After reviewing our donor files to confirm all of the recent donors who should be solicited for this special named fund, I did some online sleuthing in the hopes of uncovering a few more people who would want to honor the Chairman by supporting the fund. After a particularly revealing search on Muckety (a useful site that details personal, corporate and non-profit relationships for some of the more connected people in the U.S.), I found a gentleman who used to work with the Chairman in one of his past careers and after confirming that he had a private foundation, he was added to the list. Now, let the record reflect that we had not previously contacted this prospect, as he was not in our donor database which dates back to 1986.
Based on the name of this post, I think that you can see where I’m going with this . . . we sent this cold prospect an ask for the named fund and after a phone conversation with our president, he sent in a check for $20,000 from his private foundation!! Let this be a lesson, dear reader, that a cold ask can easily be warmed up with the right relationships already in place. It also reminds us of the value of doing thorough research before any major solicitation effort.
Do you have any success stories like this one where solid research and the right relationships made a measurable difference? Please share in the comments!
Now I know that this is a bit of a morbid topic, but one that has been coming up pretty regularly for me this year. During my tenure at International House, I have noticed a bit of a strange trend among the survivors of my organization’s alumni donors — they seem to choose NOT to notify us of the donor’s death until many years later (which is always hard to stay on top of when you have tens of thousands of donors, and a significant percentage of them outside of the United States).

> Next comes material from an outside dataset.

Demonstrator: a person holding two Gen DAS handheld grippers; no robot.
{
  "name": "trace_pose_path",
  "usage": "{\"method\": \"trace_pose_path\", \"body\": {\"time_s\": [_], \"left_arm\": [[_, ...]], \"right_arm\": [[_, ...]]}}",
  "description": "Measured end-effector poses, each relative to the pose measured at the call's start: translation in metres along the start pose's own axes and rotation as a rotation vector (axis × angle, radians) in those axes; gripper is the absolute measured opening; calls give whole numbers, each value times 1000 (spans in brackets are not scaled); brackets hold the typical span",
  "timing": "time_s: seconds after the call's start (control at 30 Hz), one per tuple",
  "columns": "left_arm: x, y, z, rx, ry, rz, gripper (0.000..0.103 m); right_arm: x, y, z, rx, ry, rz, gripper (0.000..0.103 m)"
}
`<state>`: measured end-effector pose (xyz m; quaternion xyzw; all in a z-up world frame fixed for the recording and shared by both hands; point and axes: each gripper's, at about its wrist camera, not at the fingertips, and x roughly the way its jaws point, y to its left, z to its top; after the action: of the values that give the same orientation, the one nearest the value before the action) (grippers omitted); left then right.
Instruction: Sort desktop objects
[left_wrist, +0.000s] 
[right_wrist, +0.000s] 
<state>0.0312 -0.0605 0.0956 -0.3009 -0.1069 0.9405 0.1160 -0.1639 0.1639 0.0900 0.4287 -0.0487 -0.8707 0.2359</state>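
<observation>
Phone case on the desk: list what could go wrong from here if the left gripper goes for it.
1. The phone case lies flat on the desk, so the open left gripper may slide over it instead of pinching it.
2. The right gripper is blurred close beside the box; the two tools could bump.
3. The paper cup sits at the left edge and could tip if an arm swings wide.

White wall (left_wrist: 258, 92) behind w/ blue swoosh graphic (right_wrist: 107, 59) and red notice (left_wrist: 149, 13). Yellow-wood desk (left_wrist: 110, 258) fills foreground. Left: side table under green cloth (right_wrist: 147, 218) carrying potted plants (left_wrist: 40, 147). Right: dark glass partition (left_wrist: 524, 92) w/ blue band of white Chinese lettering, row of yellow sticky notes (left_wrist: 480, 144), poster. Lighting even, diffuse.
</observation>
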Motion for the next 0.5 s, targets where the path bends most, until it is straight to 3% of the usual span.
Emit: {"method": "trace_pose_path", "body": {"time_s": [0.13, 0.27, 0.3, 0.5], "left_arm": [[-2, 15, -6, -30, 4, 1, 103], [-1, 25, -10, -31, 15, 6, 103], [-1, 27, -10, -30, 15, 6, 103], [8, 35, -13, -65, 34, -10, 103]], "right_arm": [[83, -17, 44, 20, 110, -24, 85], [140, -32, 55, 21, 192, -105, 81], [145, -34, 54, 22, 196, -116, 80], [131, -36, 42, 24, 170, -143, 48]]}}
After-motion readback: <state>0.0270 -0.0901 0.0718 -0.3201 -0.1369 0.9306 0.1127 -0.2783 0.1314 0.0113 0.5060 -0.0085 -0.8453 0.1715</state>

With that introduction out of the way, I must share with you a unique story that recently happened and made me really think about how the families of donors notify our organizations of their passing. Last week while excitedly opening that day’s responses to our spring appeal, I opened an envelope that I assumed was just a notification that an alumnus had moved and had not left his/her forwarding address. However, I soon found myself looking at a copy of an alumna’s death certificate — without a note from a survivor or anything. Now for those of you who don’t know, I have been researching my family history for almost 20 years, so I know death certificates very well. After getting over the surprise of receiving a death certificate of someone to whom I am not related, my mind immediately went to concerns about identity theft (as the certificate has the alumna’s full name, the names of her parents, birth and death dates, home address, Social Security number, etc.). Did this well-meaning relative assume that the easiest way to let us know to remove this person from our mailing list was to send a copy of the death certificate, so that we would know it is official?
I know that there are the normal ways to notify organizations: a short note or e-mail asking that the person be removed from the mailing lists (ideally with a date of death for tracking purposes), reading about it in the local newspapers and/or other publications, or receiving notification of an estate or a trust to which your organization is a beneficiary.
What’s the strangest way that you have learned of a donor’s death?
P.S. My organization has recently purchased one of the various services that will use your donor database to comb through public records and determine who has died; I am looking forward to making this a regular part of our data cleanup strategies.